Em paralelo, o deputado federal Giovani Cherini (PL-RS) apresentou, no último dia 15, o Programa Nacional de Estímulo à Limpeza e Desassoreamento dos Corpos Hídricos Superficiais de Dominialidade da União. O projeto está em tramitação no Congresso e prevê, entre outros pontos, o acesso dos municípios a linhas de crédito, convênio e licenciamento federal por cadastro para reduzir os danos causados pelas inundações.
Como funciona uma dragagem
O processo consiste, portanto, na remoção de sedimentos de cursos d’água, como leito de rios, lagos ou canais. Para isso, algumas etapas são indispensáveis. São elas:
Batimetria: Fornece dados sobre a profundidade dos rios e mapeia a área, por meio de um sistema denominado Ecossonda.
Definição: Após a coleta das informações, deve ser elaborado um projeto que inclui a profundidade do rio, a extensão da área de trabalho e o tipo de sedimento a ser dragado, Ainda, é preciso destinar um local seguro para tratamento e descarte do material recolhido.
Execução: É recomendável que a equipe técnica seja composta por engenheiros químicos, civis e ambientais, bem como oceanógrafos (no caso de ação no mar) e geotécnicos, a fim de minimizar os riscos da operação.

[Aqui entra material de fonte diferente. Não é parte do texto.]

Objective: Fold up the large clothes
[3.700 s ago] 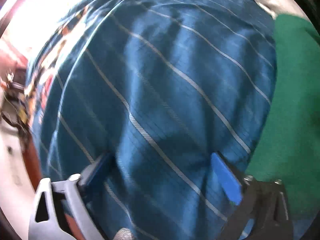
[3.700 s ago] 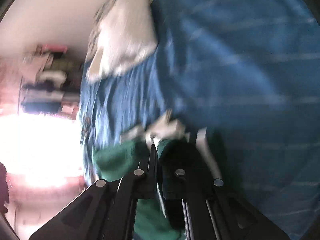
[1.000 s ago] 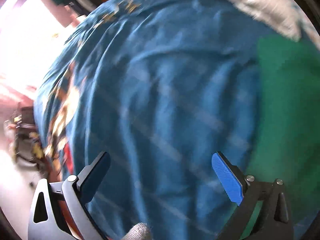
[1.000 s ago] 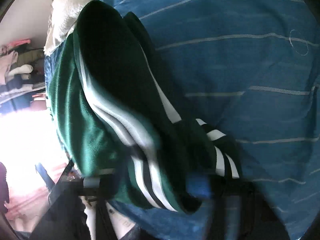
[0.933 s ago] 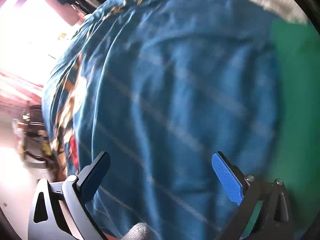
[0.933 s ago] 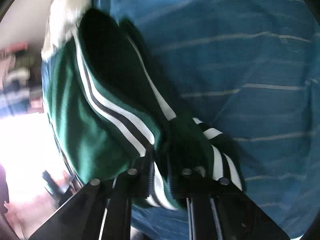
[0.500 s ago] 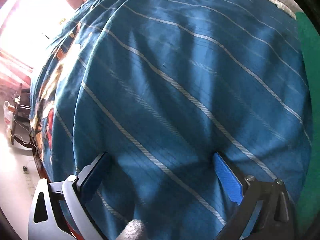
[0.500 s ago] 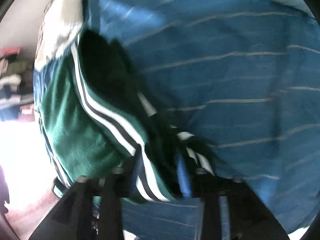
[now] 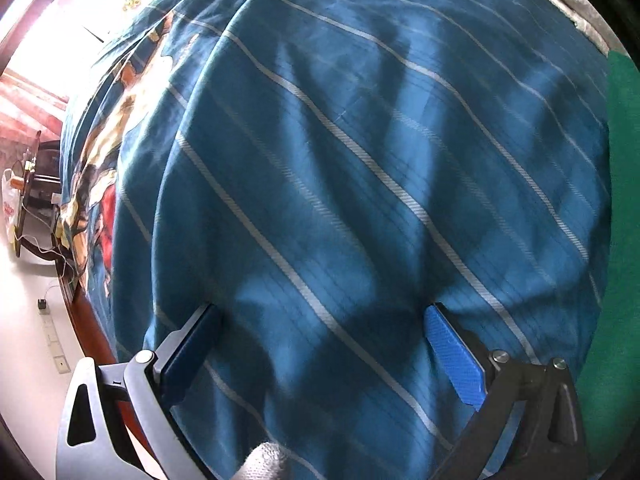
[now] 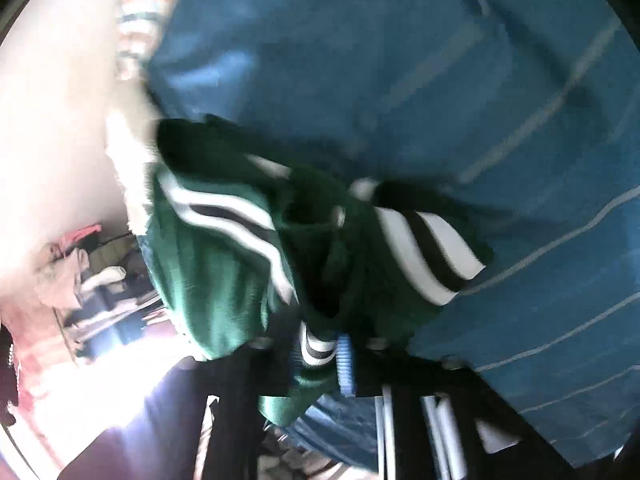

Entre os equipamentos utilizados estão as dragas de sucção e em arrasto – respectivamente responsáveis pelo transporte, descarga, sucção e escavação) e guindaste com caçambas hidráulicas.
Finalização: Concluída a obra, a Batimetria pode ser refeita na etapa final. Neste caso, os dados deverão oferecer um comparativo de informações entre o antes e o depois da dragagem, a fim de atestar as mudanças realizadas ao longo da obra.
Investimento
O Governo Federal anunciou o investimento de R$ 18 milhões para a análise da real situação dos Rios Taquari e Jacuí, o Lago Guaíba, a Laguna dos Patos e o Canal de São Gonçalo, no Sul do Estado. Conforme o diretor de Infraestrutura Aquaviária do Departamento Nacional de Infraeestrutura de Transportes (DNIT), Erick Moura de Medeiros, a medida visa encontrar identificar a rota do assoreamento. Os contratos para a realização dos trabalhos foram assinados no último dia 15.